Pamela Wilson: Hard to Remember, Easy to Forget

18 November - 31 December 2005

Pamela Wilson’s 2002 exhibition of paintings at moniquemeloche gallery was filled with poetic images of domestic interiors and exteriors investigating abstraction through architecture. The show was peppered with a few small paintings that might have seemed a bit out of place. But in retrospect, these tense images taken from newspaper photographs, depicting youths throwing rocks in protest, were just a hint at what has increasingly concerned Wilson over the past few years. Her new exhibition “Hard to Remember, Easy to Forget” will feature a series of modestly-scaled works on paper. These delicate watercolors still have an air of abstraction, but upon closer look one encounters the aftermath of natural disasters, terrorist attacks, and war.


Oscillating between beauty and the horrific, Wilson’s recent watercolor and ink drawings offer a reflective view of violence. In images fragile and intense, chaotic but stilled, the aftermaths of manifold acts of destruction, both natural and man-made, are portrayed. Drawn in a muted palette of subtle golden browns, blues, reds and greens, the images evoke the ephemeral quality of the black-and-white newspaper clippings from which they are culled. The tension between a medium that is delicate and expressive joined to aggressive and tough imagery lends a power to drawings that have an almost incongruous distance from the largely quiescent tradition of watercolor.

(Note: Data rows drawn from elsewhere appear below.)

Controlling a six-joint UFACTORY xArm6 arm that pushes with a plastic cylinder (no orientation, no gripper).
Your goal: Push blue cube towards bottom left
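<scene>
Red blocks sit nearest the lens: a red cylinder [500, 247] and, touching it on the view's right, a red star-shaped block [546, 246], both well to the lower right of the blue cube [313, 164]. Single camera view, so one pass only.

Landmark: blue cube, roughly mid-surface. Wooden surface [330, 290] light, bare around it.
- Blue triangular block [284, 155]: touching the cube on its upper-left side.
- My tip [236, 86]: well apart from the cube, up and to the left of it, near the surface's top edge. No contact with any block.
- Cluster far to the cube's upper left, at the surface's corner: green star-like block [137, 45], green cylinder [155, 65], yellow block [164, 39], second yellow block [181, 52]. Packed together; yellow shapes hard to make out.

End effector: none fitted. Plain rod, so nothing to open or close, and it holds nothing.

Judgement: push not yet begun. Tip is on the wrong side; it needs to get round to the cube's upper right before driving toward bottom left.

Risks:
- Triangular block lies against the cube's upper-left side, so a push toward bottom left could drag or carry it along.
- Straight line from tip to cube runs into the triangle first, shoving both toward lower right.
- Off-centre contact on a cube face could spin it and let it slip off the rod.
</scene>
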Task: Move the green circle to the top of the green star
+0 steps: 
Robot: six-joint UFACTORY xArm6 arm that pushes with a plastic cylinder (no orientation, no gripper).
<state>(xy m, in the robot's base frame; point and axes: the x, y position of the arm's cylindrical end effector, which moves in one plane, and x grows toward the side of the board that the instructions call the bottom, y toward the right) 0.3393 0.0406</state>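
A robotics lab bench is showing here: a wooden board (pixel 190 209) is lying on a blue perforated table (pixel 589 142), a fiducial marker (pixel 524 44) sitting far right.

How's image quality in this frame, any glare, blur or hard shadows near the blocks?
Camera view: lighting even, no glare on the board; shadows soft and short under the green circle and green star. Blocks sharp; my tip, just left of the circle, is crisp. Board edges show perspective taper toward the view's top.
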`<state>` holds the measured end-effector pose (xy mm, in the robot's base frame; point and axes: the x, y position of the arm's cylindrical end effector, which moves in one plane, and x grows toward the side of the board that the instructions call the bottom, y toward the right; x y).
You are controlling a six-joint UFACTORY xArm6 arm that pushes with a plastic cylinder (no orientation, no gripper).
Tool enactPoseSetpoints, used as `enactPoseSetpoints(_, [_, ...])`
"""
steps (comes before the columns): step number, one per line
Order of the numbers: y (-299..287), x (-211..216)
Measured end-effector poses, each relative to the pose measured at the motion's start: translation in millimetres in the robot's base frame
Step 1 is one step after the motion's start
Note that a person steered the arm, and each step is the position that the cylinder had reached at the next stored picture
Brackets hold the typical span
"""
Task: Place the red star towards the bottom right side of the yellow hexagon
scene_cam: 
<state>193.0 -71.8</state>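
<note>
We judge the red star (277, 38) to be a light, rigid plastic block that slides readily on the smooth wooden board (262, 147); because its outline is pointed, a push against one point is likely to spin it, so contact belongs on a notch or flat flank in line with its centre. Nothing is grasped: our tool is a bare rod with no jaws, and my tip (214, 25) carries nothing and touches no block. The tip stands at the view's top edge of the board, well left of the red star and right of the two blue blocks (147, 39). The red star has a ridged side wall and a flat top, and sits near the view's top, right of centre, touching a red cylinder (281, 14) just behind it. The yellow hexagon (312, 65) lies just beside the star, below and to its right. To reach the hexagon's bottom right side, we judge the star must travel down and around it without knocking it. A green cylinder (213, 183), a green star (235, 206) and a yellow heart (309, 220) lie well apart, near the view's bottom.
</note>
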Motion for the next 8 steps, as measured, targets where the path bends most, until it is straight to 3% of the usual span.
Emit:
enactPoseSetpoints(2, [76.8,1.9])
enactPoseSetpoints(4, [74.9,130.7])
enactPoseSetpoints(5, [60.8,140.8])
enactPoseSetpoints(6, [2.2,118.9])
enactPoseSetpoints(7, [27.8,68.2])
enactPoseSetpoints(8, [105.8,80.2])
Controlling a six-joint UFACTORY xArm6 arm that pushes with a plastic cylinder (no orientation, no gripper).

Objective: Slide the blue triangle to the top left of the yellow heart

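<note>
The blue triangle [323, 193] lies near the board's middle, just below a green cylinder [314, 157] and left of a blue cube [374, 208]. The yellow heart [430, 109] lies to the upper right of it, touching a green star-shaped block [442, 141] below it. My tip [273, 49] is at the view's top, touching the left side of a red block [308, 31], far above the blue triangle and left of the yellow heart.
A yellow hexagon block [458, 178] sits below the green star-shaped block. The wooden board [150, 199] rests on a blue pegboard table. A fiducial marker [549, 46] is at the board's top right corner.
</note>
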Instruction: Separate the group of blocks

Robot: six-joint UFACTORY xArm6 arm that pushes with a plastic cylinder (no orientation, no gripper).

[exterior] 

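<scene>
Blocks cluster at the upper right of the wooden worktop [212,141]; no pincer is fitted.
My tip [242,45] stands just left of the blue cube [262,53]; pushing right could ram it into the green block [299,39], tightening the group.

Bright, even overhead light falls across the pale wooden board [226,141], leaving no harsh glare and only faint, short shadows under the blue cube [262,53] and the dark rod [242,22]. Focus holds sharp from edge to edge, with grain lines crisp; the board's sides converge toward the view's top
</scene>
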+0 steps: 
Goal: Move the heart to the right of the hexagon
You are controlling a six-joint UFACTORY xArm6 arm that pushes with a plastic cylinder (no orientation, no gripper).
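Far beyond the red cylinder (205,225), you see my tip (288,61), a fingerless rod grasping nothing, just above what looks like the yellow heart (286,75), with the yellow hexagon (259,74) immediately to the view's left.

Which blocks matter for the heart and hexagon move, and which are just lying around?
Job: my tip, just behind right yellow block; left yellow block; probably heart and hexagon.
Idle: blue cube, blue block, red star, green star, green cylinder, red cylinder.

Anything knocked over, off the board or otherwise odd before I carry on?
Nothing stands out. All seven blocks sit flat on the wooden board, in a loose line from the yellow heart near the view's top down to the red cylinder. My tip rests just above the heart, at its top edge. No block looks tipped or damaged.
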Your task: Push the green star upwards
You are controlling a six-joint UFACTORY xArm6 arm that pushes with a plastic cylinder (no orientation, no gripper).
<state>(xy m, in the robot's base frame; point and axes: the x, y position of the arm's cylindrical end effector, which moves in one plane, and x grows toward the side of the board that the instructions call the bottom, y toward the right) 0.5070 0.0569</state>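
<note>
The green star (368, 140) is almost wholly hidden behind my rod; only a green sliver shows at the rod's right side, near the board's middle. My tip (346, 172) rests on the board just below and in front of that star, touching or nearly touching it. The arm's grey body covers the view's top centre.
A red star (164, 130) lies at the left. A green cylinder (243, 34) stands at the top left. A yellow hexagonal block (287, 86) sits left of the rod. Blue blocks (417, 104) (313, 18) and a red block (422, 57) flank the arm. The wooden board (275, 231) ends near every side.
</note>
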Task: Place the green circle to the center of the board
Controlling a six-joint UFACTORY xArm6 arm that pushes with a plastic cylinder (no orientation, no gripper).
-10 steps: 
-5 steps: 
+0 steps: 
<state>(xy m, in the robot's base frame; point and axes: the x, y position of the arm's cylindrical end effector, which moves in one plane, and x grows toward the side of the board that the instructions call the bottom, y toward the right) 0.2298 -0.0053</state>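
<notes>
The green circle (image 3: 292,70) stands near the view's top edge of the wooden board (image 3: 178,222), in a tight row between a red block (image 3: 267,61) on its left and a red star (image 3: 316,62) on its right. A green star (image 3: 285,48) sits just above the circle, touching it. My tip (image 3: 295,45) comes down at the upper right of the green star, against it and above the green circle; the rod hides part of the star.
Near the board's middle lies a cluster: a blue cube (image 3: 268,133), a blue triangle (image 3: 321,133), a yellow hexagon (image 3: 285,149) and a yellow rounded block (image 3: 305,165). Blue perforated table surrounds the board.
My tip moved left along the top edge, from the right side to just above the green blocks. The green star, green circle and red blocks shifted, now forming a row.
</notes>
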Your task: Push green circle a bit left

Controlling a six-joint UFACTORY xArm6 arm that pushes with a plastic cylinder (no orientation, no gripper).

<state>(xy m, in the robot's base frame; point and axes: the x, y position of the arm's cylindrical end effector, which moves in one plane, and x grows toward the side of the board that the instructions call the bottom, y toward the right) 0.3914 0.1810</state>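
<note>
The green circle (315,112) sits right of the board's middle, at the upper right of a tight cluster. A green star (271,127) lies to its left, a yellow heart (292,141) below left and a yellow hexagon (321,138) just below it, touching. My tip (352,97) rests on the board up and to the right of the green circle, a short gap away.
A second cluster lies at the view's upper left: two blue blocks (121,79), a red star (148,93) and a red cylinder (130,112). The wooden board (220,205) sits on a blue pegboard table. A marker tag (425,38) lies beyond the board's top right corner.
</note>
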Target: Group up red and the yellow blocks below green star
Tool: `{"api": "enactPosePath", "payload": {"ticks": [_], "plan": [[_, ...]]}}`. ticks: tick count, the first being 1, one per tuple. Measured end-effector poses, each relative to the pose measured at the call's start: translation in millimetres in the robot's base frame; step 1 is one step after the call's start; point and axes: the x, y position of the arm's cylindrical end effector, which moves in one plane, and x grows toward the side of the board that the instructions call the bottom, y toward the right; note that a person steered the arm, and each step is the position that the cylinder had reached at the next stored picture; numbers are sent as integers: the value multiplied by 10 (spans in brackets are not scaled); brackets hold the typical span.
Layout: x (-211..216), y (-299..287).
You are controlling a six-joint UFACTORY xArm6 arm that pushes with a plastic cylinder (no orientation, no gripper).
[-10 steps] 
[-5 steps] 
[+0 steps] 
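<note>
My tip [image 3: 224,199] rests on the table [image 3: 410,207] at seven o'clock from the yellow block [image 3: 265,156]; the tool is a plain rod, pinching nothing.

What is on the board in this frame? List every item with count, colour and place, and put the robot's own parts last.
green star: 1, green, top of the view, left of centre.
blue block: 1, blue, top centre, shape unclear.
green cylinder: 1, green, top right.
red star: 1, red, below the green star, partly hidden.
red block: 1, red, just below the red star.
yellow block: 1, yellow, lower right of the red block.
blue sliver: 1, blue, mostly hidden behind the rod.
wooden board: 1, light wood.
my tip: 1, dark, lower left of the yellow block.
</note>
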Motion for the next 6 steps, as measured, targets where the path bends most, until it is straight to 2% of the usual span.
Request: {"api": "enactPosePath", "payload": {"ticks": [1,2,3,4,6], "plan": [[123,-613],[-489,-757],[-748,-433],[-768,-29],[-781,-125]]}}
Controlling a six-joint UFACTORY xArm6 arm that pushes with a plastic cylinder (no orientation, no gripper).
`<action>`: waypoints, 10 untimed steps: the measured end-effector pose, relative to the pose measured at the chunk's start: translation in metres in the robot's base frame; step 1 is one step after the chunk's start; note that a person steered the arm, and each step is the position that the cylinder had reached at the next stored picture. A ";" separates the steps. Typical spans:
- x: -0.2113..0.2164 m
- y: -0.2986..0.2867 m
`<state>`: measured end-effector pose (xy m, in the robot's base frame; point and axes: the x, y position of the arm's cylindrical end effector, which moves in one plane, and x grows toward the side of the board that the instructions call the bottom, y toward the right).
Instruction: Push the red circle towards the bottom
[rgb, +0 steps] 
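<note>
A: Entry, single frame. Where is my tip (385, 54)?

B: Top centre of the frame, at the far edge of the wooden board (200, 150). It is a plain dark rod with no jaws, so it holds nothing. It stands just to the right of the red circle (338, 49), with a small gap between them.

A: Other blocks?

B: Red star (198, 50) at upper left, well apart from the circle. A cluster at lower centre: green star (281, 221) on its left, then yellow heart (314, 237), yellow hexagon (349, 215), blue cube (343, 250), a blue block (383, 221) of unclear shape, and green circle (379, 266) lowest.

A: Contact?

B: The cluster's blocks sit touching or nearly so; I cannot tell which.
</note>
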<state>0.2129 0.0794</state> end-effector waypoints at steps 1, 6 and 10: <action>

Pamela Wilson (b. 1954) hails from the East Coast, attended Boston University, School of Visual Arts NY, received her BFA from University of California, Berkeley, and her Masters of Art History and Theory from SAIC, Chicago where she spent many years as a graduate advisor.  In 2002 she relocated to San Francisco where she taught at California College of Arts and Crafts in San Francisco (now WATTIS).  Wilson’s 2004 solo exhibition at the Paule Anglim Gallery in San Francisco garnered an Artforum review and most recently her work was in the group show “Photoo: The Subversion and Subvention of Photography” at the Oakland Art Gallery in California.